▶ [TASK INSTRUCTIONS] Every line below that holds "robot" must be copied.

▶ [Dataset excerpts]
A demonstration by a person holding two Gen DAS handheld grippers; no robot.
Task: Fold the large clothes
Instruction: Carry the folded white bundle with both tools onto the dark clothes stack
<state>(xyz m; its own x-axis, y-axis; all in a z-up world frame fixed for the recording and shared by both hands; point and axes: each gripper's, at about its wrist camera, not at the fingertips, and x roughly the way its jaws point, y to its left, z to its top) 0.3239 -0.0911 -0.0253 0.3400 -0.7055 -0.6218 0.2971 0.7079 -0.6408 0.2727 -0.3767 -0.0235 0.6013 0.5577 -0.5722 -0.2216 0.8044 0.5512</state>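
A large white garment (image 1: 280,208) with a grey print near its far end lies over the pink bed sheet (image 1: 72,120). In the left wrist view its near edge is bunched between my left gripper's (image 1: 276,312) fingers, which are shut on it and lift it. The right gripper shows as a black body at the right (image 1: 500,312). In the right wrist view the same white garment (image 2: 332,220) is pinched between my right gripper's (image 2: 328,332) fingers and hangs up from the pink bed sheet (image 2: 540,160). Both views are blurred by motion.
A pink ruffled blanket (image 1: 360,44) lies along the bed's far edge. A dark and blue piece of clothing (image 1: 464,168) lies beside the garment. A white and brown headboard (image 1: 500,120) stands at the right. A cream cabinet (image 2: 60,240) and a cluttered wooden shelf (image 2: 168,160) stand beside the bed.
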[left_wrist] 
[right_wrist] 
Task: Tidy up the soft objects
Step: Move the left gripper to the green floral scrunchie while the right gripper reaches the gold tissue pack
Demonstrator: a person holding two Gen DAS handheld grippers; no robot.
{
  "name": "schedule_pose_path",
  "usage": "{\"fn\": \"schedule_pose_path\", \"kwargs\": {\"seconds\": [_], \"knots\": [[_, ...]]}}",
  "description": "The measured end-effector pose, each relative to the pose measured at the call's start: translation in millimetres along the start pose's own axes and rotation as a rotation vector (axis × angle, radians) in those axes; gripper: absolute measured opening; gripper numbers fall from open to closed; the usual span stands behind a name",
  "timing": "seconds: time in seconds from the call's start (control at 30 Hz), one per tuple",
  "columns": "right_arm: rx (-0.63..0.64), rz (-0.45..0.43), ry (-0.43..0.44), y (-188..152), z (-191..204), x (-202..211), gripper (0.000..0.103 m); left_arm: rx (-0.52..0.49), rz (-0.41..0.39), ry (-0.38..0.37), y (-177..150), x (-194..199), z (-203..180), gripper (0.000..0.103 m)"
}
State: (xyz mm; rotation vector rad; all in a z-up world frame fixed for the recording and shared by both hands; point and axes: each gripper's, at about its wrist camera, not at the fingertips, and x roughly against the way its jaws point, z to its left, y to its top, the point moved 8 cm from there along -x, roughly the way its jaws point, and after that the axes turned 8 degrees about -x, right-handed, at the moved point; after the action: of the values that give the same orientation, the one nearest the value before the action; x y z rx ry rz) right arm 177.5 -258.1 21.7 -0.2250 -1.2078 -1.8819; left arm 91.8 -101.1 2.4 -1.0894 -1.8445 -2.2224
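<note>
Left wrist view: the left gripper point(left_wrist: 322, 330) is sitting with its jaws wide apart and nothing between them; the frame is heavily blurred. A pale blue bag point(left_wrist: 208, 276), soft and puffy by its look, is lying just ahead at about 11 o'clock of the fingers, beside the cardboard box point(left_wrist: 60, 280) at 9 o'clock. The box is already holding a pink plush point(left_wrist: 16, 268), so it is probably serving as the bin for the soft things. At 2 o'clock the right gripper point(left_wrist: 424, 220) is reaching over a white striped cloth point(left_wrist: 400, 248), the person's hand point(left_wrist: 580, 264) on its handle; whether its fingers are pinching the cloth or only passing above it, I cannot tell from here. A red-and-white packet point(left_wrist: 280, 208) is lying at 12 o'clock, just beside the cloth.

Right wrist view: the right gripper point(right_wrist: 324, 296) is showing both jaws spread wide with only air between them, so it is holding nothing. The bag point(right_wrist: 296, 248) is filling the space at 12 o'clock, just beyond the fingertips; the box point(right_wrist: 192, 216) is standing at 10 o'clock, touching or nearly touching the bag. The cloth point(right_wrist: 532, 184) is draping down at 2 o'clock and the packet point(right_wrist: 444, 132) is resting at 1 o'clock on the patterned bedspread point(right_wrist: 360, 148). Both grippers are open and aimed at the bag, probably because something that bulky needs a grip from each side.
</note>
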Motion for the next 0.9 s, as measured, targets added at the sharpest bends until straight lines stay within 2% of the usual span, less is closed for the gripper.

▶ [RESPONSE AREA]
A demonstration by a person holding two Gen DAS handheld grippers; no robot.
Demonstrator: a person holding two Gen DAS handheld grippers; no robot.

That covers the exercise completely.